GIVEN DATA ->
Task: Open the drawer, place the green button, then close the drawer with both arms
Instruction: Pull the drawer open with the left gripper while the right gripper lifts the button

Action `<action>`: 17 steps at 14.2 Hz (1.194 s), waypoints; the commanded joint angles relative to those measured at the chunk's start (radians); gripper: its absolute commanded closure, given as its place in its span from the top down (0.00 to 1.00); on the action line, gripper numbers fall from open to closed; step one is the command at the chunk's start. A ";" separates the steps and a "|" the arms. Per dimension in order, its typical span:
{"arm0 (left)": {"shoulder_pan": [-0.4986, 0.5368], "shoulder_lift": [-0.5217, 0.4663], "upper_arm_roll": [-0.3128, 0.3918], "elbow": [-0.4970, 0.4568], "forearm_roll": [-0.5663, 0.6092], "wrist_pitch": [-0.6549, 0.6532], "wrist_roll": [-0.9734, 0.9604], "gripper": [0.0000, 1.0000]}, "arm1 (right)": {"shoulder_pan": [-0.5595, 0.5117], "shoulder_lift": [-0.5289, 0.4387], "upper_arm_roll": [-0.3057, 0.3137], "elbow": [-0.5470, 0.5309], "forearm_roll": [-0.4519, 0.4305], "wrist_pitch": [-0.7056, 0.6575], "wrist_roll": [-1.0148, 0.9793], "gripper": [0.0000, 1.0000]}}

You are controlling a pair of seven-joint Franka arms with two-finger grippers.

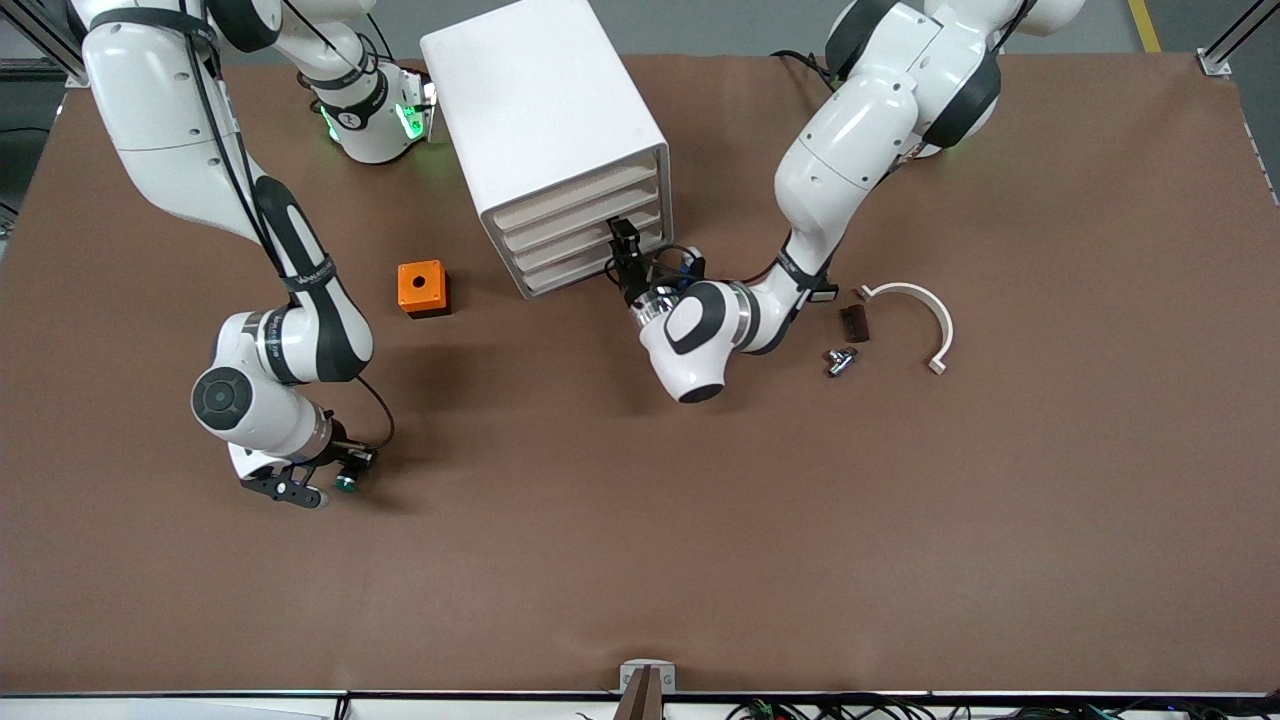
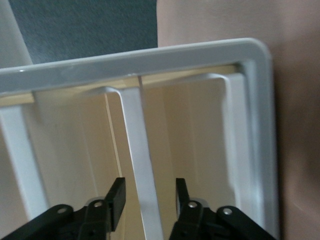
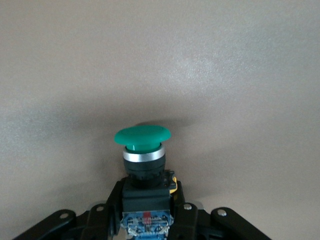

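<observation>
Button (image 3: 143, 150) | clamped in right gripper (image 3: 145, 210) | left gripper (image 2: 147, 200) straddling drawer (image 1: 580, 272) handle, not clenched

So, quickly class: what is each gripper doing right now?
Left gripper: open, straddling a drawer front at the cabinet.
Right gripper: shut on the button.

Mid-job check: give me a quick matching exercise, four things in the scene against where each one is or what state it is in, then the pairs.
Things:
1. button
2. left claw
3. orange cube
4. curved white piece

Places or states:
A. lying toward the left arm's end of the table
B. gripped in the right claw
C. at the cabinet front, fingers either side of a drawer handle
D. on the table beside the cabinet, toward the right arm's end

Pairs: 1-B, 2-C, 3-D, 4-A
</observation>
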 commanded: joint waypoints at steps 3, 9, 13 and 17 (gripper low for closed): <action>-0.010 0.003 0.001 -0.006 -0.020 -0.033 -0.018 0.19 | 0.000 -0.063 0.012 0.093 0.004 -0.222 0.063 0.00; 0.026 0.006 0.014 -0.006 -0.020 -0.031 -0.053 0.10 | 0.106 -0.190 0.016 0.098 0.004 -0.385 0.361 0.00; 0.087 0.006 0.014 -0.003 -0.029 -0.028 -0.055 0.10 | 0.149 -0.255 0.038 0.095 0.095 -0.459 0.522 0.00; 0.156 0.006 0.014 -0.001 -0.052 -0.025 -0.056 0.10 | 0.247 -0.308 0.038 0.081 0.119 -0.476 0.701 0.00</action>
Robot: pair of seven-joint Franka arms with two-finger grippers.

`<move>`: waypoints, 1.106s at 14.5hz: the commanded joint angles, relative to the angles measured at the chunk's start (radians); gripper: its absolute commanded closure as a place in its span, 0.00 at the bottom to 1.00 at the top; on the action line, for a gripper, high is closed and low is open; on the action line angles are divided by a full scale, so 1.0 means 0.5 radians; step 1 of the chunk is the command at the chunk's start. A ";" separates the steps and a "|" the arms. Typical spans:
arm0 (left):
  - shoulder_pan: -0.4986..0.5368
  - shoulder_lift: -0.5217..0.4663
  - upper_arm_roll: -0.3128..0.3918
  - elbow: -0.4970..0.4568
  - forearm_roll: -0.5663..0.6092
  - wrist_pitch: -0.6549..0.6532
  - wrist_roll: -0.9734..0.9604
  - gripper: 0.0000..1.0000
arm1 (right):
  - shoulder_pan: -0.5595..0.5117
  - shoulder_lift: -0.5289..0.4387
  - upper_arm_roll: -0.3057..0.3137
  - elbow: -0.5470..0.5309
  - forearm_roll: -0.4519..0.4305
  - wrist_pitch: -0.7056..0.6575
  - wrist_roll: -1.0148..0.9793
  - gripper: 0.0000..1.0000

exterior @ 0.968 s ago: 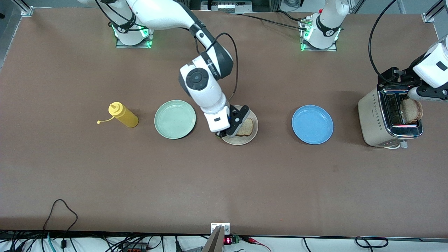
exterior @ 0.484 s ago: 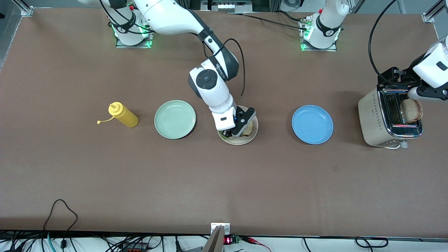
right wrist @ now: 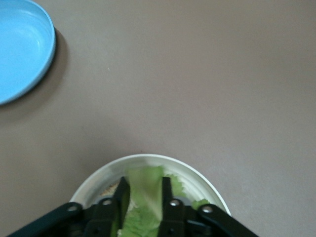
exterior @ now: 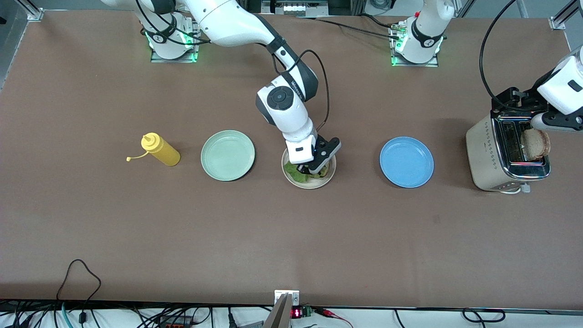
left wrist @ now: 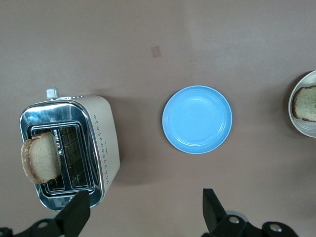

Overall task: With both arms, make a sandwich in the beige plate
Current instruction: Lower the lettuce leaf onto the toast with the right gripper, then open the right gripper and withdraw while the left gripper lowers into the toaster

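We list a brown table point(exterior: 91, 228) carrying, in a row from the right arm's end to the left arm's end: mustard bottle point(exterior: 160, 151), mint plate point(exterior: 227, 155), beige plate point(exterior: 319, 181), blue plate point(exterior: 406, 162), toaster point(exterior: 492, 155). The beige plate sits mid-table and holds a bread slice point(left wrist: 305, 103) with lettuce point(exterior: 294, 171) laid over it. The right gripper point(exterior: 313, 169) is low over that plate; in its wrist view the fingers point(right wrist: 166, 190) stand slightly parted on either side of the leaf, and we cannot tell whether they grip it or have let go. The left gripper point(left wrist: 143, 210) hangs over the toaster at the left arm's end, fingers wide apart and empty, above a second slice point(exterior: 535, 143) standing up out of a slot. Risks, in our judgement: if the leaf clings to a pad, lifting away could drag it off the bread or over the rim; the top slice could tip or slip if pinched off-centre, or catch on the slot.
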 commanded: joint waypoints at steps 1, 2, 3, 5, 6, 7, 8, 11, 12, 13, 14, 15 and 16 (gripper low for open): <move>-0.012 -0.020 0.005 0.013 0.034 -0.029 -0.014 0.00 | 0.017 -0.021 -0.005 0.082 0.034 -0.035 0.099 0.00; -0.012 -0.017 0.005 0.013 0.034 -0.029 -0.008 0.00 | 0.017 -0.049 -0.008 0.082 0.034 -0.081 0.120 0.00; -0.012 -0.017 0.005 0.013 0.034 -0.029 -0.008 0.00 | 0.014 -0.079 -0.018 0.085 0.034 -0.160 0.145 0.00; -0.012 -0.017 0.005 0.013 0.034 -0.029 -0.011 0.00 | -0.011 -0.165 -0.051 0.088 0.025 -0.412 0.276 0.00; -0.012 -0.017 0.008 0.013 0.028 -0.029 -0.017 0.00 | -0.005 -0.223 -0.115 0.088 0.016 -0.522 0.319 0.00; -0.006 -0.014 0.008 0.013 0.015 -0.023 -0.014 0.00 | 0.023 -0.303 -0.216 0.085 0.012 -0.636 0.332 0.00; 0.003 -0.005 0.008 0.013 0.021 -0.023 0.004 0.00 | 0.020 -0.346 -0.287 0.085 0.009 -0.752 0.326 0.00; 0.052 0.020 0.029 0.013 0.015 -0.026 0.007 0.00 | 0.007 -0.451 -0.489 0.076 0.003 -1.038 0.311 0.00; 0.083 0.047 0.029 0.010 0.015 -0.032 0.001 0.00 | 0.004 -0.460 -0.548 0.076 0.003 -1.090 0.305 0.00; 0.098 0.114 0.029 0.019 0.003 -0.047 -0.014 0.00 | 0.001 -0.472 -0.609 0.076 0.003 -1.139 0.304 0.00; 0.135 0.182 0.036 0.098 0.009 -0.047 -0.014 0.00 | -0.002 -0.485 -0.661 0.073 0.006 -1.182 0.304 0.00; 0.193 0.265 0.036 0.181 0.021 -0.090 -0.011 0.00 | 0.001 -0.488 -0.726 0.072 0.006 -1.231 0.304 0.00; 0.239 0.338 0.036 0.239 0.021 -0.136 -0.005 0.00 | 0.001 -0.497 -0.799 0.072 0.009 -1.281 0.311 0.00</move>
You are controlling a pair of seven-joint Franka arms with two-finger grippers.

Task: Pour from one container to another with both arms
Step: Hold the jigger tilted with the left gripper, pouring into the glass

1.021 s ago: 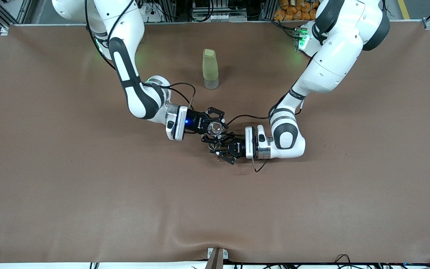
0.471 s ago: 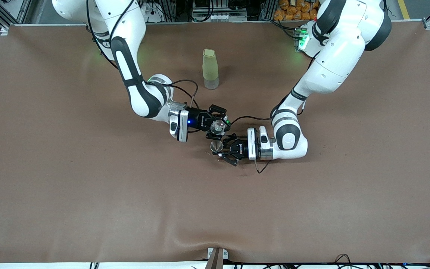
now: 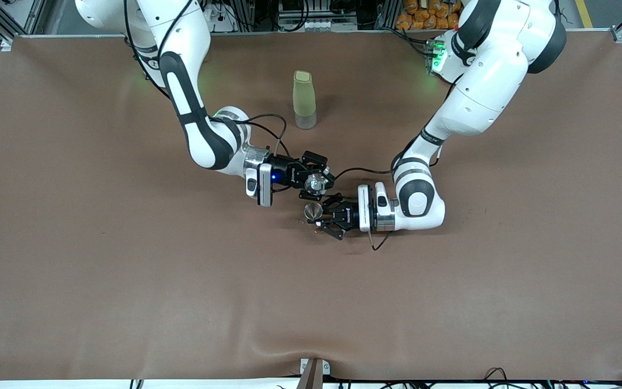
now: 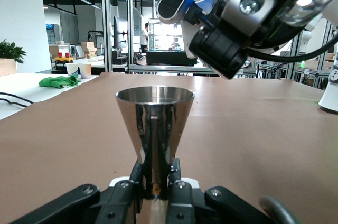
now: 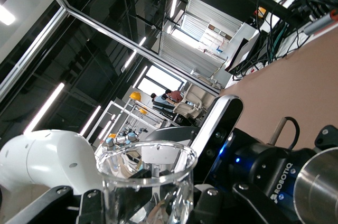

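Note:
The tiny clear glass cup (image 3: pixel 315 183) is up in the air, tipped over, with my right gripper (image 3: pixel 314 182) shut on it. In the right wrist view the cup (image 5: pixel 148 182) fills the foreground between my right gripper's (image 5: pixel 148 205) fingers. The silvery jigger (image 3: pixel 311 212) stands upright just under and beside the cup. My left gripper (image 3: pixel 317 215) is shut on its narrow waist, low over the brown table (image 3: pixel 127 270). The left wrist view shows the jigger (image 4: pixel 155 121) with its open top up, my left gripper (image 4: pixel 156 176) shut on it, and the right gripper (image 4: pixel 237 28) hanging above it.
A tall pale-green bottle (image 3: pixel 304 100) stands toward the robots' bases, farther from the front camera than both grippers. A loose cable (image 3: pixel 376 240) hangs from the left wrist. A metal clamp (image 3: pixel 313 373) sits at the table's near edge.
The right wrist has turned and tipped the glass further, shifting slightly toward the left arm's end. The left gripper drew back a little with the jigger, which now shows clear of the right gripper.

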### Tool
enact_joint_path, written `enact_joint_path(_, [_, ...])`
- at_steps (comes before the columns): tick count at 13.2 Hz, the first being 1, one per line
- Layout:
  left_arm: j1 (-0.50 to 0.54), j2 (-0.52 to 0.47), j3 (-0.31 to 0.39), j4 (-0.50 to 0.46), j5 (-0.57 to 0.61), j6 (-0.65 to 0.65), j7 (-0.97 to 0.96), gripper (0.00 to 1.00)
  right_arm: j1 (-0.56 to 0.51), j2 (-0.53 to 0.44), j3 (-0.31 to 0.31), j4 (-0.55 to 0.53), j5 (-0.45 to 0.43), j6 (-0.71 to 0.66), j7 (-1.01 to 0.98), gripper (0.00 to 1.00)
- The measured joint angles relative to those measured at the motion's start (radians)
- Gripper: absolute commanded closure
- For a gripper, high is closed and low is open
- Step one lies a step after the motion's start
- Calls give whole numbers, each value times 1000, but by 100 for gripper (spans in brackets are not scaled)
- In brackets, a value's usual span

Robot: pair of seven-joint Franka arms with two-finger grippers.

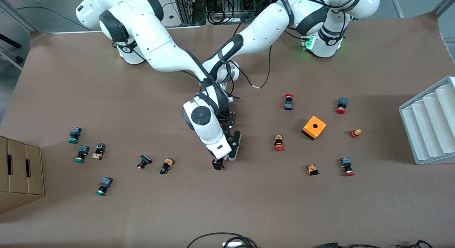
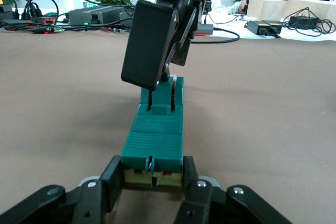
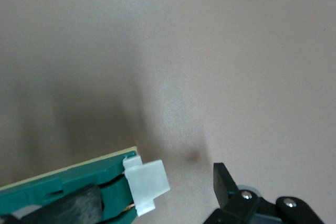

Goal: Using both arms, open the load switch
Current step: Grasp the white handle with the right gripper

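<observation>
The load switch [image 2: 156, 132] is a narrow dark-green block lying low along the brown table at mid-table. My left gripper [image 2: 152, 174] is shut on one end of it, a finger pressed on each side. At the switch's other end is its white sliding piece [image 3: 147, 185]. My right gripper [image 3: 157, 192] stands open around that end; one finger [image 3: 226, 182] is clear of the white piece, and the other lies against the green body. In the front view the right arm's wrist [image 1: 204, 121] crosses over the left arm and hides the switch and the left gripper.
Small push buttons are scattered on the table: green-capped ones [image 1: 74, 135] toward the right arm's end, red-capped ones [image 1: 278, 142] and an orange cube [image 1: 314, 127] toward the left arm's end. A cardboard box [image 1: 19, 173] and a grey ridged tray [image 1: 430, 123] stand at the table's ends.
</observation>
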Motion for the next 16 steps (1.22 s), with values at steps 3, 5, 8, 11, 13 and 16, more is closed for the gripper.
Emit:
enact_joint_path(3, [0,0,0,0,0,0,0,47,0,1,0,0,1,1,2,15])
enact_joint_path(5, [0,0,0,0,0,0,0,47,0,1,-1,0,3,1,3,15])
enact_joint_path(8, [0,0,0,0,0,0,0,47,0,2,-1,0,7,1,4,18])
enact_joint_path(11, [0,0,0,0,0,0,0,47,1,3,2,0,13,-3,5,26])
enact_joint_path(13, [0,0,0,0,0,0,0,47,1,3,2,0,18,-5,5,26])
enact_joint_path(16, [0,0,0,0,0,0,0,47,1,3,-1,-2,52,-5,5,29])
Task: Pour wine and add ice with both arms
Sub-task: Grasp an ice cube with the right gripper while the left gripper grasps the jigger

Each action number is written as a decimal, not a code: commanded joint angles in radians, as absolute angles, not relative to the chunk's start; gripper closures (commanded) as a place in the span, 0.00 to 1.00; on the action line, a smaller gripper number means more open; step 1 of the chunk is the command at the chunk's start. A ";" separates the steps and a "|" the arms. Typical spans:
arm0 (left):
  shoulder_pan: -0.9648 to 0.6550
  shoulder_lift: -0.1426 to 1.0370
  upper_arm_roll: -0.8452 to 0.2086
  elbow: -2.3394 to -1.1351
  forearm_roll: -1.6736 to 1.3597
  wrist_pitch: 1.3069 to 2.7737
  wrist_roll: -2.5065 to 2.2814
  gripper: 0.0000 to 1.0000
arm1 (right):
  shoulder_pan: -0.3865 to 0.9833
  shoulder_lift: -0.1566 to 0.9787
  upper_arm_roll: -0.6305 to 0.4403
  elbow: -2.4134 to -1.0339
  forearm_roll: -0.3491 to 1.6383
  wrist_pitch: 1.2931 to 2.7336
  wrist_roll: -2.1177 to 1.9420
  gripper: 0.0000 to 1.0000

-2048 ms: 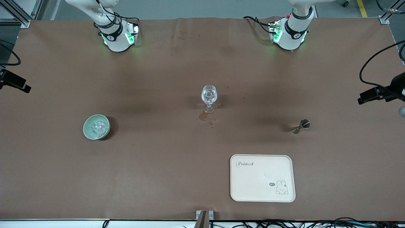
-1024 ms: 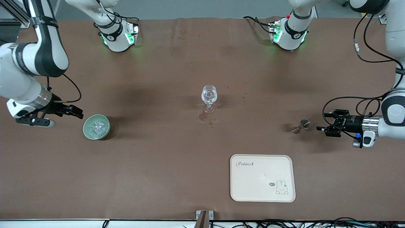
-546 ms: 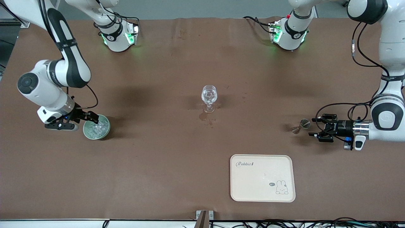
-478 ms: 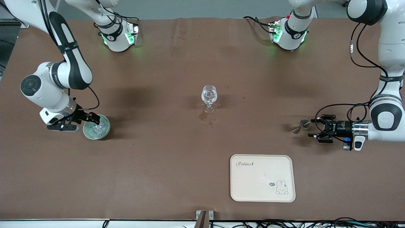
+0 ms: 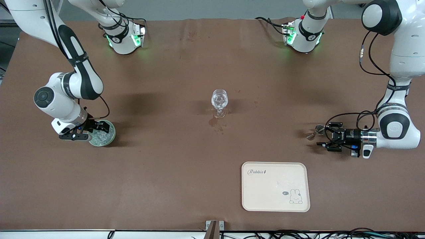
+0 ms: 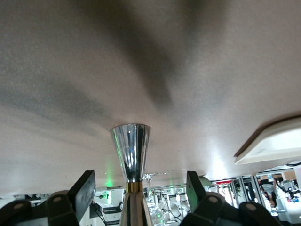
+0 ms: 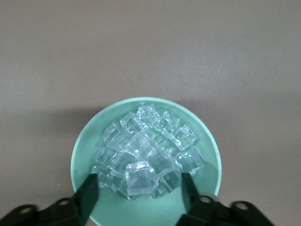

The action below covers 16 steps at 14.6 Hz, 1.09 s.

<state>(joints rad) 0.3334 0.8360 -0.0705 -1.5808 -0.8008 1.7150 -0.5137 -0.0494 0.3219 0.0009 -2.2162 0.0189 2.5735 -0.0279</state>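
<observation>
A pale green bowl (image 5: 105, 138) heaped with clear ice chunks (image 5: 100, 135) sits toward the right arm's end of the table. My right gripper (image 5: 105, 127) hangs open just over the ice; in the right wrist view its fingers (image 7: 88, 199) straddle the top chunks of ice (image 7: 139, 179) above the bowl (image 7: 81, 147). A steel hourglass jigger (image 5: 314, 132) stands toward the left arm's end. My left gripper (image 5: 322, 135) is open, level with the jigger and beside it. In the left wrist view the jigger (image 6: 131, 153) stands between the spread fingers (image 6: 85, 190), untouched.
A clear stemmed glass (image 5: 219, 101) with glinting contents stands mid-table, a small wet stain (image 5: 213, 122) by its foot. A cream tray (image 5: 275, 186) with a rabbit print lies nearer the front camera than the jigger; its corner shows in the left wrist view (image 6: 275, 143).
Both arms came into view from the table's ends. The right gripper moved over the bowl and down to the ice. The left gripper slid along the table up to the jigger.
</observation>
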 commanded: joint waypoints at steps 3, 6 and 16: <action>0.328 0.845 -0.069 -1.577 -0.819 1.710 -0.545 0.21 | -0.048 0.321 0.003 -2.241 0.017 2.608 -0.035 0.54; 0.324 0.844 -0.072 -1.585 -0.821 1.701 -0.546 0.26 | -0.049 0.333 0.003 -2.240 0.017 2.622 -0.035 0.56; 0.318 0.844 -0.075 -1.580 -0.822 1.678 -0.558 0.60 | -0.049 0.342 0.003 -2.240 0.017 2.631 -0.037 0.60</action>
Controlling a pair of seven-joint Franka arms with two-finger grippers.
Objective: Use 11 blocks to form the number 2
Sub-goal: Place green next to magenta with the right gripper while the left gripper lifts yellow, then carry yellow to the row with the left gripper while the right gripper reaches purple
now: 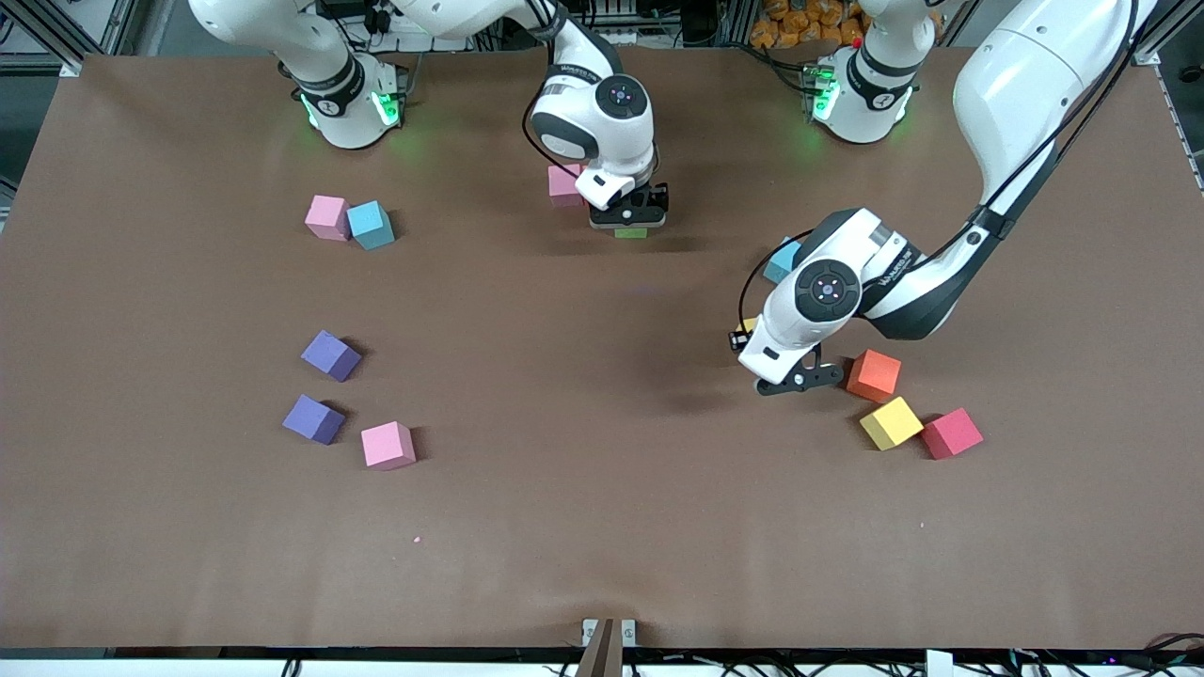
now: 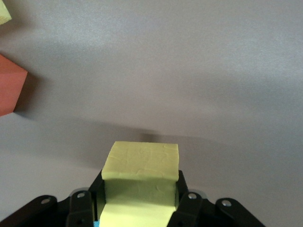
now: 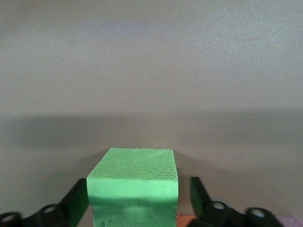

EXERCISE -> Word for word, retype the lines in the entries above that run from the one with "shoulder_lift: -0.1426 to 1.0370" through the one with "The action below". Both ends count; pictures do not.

WRITTEN RESPONSE ->
  shoulder_lift: -0.1426 to 1.0370
  upper_arm_roll: -0.8452 to 0.2086
  elbow: -2.3394 to -1.1351
  forearm_roll: -1.6736 to 1.3597
  wrist_pitch: 1.3069 to 2.7737
  wrist_roll: -2.5065 to 2.2814
  gripper: 0.0000 to 1.0000
arm1 (right):
  shoulder_pan: -0.3865 to 0.9833
  shoulder_lift: -0.1566 to 0.9787
  upper_arm_roll: -0.6305 to 0.4403
  elbow: -2.4134 to -1.0339
  forearm_roll: -0.3491 to 1.6383
  wrist_pitch: 1.2931 to 2.7336
  wrist_roll: -2.1177 to 1.9420
  gripper: 0.0000 to 1.0000

-2048 ms: 
-1024 ms: 
-546 ms: 
-478 ms: 
+0 ms: 
+0 ms: 
+0 ms: 

The action below covers 16 steps at 14.6 Hz, 1.09 s.

Nothing remains to be added to the exercise.